Dr Wolfe-Simon has theorised that there may be life that chose an “evolutionary pathway” to utilise arsenic. If such microbes existed, it could suggest that life started on our planet not once but at least twice. In turn this would help to support the idea that life is much more likely to have started elsewhere in the galaxy.

“There is life ‘as we know it’ and there is life ‘as we don’t know it’. What would that look like? I am trying to give us a framework to work with to help us look for what ‘we don’t know’, the particular framework of arsenic,” she says.

Dr Wolfe-Simon has taken samples from the mud and the waters of the lake and is performing a series of multiple dilutions — hugely increasing the levels of arsenic and reducing residual phosphorous to zero. She adds sugar, vitamins and other nutrients to encourage organisms to grow and tests the results.

Her experiments are not yet over but she is quietly pleased with the progress she is making. “We have some very exciting data,” she says. The results should be published by the end of this year.

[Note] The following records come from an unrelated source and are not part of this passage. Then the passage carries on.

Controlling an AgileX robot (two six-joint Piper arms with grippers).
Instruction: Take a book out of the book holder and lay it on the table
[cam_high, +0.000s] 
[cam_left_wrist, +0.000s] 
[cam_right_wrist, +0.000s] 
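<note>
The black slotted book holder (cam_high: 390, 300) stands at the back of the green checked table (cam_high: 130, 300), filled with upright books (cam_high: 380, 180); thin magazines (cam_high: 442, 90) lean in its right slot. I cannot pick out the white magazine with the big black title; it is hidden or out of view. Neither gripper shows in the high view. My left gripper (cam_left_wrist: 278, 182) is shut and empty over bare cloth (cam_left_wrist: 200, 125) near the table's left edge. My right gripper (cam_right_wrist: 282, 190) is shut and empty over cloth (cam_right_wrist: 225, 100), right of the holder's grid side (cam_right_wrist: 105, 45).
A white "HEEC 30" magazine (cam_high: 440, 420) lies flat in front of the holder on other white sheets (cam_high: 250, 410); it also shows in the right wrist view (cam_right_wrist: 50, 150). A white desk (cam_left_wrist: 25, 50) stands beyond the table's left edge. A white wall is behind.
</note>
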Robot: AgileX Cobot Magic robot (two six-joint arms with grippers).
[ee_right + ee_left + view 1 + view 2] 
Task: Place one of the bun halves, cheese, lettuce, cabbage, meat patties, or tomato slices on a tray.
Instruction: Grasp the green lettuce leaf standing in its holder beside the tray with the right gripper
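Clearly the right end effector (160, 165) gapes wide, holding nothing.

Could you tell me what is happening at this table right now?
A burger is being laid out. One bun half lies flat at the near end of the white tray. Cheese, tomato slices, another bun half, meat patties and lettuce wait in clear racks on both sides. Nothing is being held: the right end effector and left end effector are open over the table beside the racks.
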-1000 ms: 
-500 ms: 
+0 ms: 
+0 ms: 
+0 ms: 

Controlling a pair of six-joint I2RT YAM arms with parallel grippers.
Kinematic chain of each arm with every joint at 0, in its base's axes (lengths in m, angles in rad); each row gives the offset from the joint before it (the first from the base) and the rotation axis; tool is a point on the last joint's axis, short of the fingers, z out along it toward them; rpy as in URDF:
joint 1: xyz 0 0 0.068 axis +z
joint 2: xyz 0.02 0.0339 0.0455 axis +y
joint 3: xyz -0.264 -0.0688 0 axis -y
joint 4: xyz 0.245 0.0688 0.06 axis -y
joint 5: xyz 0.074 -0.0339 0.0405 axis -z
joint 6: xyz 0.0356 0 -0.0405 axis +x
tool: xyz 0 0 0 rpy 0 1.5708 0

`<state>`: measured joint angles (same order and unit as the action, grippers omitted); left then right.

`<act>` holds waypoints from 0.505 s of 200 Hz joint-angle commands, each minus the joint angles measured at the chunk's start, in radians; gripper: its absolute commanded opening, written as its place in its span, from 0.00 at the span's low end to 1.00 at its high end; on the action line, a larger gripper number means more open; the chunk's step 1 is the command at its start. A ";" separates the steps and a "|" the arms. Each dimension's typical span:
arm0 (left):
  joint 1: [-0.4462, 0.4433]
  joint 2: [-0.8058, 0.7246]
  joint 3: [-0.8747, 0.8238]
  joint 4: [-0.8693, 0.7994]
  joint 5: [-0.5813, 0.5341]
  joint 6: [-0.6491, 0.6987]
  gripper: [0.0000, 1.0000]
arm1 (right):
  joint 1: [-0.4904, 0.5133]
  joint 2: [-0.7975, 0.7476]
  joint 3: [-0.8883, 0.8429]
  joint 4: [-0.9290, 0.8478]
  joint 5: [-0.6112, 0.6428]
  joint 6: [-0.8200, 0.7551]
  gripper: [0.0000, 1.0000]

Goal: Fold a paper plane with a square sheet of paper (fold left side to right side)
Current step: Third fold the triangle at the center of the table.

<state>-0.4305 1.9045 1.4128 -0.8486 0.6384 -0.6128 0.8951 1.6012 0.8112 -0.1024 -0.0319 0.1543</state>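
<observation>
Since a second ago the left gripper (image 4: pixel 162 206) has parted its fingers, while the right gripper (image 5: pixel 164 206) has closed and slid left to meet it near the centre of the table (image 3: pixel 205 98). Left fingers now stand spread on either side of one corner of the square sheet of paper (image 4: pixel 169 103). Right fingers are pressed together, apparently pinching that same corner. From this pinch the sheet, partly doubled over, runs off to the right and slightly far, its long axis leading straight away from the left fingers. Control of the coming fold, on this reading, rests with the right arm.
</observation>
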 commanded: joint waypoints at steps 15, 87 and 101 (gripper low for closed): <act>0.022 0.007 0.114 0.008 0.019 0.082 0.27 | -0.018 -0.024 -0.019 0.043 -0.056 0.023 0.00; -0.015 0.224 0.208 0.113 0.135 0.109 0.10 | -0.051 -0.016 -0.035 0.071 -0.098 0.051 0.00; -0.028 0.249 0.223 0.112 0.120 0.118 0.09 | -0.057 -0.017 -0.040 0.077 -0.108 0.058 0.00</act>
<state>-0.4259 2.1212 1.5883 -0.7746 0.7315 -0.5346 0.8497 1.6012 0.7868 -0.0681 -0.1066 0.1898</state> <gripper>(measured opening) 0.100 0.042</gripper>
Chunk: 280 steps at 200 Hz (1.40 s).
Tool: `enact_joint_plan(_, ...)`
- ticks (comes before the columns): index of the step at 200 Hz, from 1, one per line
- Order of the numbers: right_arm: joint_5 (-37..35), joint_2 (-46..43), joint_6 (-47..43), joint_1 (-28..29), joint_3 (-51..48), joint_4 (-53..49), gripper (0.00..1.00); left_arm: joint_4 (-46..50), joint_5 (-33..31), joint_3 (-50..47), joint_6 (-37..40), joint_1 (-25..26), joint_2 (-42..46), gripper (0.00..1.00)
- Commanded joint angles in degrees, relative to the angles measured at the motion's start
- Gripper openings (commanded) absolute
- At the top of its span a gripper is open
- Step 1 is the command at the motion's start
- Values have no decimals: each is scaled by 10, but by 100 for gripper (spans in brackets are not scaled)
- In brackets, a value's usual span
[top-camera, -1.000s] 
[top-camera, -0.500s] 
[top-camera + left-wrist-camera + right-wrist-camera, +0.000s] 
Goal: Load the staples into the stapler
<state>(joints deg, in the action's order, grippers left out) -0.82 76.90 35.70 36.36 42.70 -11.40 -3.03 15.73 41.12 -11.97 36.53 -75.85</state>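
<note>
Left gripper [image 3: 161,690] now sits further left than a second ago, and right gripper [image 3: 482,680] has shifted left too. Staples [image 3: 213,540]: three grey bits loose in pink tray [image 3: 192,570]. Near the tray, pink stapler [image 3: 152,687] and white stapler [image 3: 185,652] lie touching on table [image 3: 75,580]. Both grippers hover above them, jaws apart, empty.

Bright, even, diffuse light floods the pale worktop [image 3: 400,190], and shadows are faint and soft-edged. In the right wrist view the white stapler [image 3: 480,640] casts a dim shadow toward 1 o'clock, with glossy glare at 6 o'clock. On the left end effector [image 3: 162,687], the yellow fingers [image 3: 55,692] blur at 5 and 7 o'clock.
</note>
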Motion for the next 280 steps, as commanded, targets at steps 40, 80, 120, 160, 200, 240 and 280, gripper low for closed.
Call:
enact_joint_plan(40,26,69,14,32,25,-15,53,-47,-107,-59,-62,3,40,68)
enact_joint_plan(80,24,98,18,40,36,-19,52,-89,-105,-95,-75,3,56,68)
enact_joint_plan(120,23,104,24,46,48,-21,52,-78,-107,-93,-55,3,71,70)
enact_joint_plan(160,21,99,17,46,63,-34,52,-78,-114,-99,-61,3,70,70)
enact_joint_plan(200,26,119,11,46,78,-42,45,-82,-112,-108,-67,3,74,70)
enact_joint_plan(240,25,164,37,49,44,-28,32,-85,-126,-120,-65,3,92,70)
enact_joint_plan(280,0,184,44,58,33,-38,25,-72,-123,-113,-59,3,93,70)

She points out that Mono Lake arsenic life, if found, may only go as far as proving the extreme adaptability of life on Earth billions of years ago. It is generally agreed that on early Earth the chemical soup was very different because of the material being thrown out of the planet’s depths by volcanoes and hydrothermal vents and the lack of biologically derived oxygen. If arsenic was around in far greater concentrations then, perhaps “arsenolife”, as she calls it, in Mono Lake is evidence of that ancestral life, a finding that would deepen our understanding of how life on Earth got started.

But she hopes that her research may help scientists to reconsider what alien or “weird” life might look like: “It may prove that there are other possibilities that are beyond our imagination. It opens the door for us to think about biology in ways we have never thought. We are going to look for life on other planets and we only know to look for that which we know. This may help us to develop tools to look for something we have never seen.”

Her work is funded by the Nasa Astrobiology Institute and she is based at the laboratories of Professor Ron Oremland, of the US Geological Survey in Menlo Park, California. Does she believe that there are alien life forms out there? “I don’t know how there could not be extraterrestrial life,” she replies.
I'll be watching NASA TV online to see and hear more.
And I'll be humming The Firm tune all day.

Exciting stuff.

All those who believe in telekinesis, raise my hand.